In the October 12 issue of Newsweek, Fareed Zakaria makes a case for containing rather than confronting Iran, partly because he expects “a massive outpouring of support for the Iranian regime” if its nuclear-weapons facilities are attacked by the U.S. or Israel. “This happens routinely when a country is attacked by foreign forces, no matter how unpopular the government,” he writes.
As a precedent, he cites how Russians rallied to Stalin when Germany invaded in 1941. But of course Russians rallied to Stalin. No viable political opposition existed as it does today in Iran, and besides: they were attacked by the Nazis.
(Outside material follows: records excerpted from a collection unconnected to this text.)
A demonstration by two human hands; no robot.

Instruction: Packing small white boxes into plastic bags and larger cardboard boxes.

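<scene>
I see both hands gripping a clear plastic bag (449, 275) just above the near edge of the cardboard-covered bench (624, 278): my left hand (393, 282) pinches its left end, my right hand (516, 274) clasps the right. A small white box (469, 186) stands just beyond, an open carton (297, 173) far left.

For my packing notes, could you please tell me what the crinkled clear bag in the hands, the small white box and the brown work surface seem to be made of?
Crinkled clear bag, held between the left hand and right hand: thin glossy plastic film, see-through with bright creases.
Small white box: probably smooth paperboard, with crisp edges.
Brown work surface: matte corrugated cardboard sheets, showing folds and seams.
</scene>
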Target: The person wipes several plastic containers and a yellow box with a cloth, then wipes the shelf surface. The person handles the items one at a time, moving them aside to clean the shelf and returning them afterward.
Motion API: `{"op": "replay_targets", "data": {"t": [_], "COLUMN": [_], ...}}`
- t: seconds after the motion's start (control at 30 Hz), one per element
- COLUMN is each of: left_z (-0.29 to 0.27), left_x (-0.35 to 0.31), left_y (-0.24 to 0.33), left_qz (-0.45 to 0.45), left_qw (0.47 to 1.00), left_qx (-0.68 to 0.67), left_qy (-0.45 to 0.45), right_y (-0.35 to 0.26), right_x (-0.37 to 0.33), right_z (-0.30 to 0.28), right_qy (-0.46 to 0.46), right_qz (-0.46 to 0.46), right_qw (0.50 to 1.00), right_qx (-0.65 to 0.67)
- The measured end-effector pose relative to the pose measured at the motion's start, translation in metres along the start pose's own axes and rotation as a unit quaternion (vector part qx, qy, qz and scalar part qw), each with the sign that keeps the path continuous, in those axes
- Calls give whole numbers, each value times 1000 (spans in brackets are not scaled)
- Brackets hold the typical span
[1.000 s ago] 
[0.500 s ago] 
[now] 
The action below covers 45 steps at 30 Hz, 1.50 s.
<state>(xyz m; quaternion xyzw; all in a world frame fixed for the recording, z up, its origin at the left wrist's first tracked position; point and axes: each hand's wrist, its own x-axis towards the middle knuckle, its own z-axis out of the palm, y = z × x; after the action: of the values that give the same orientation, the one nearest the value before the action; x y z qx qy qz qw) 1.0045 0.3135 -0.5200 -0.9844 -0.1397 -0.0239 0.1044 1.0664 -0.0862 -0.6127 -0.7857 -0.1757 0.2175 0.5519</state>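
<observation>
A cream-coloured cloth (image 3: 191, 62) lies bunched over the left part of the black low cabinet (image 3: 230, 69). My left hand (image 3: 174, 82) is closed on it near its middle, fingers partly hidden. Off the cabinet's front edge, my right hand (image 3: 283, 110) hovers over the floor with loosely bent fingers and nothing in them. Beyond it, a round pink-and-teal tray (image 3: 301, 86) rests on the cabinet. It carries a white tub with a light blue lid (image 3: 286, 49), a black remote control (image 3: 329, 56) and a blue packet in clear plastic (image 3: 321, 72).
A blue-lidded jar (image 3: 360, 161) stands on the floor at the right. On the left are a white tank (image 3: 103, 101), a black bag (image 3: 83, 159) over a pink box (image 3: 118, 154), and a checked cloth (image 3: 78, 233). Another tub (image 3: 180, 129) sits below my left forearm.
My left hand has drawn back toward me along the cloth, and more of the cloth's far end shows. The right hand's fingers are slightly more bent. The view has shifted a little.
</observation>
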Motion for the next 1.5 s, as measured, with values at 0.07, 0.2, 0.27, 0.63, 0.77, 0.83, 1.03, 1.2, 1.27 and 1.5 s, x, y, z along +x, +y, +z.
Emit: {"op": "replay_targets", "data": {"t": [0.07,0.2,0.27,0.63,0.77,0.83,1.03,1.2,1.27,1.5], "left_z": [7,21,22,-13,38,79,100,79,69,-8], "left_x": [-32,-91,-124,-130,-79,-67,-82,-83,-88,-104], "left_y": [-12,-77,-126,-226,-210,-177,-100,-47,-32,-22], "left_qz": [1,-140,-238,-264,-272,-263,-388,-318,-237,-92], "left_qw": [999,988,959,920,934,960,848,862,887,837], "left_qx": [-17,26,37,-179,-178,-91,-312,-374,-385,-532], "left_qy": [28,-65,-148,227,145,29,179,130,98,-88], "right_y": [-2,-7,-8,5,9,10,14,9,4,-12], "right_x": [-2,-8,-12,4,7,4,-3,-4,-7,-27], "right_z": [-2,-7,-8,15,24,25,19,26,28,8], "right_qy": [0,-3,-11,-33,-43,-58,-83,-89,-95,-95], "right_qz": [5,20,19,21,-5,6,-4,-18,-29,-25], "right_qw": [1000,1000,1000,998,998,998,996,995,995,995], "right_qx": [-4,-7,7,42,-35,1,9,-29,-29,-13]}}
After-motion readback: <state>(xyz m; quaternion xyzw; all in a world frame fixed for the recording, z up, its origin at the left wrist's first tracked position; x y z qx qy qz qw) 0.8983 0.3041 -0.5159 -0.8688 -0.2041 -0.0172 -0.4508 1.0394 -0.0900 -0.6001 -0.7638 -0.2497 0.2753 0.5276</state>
The Germans weren’t liberators. Russia was not going to be treated better by foreign totalitarians than by its own. Even the U.S. and Britain backed Stalinist Russia under those circumstances.
The people of Afghanistan, on the other hand, were euphoric when NATO demolished the Taliban regime in 2001. The Taliban has since reconstituted itself as a terrorist and insurgent militia, but its approval rating among Afghan civilians is by some reports as miserable as 6 percent. Support for the U.S. and NATO has slipped recently, but it’s still telling that, according to an ABC News poll of public opinion, 58 percent still say the Taliban is the greatest threat to security, while only 8 percent say the same of the United States.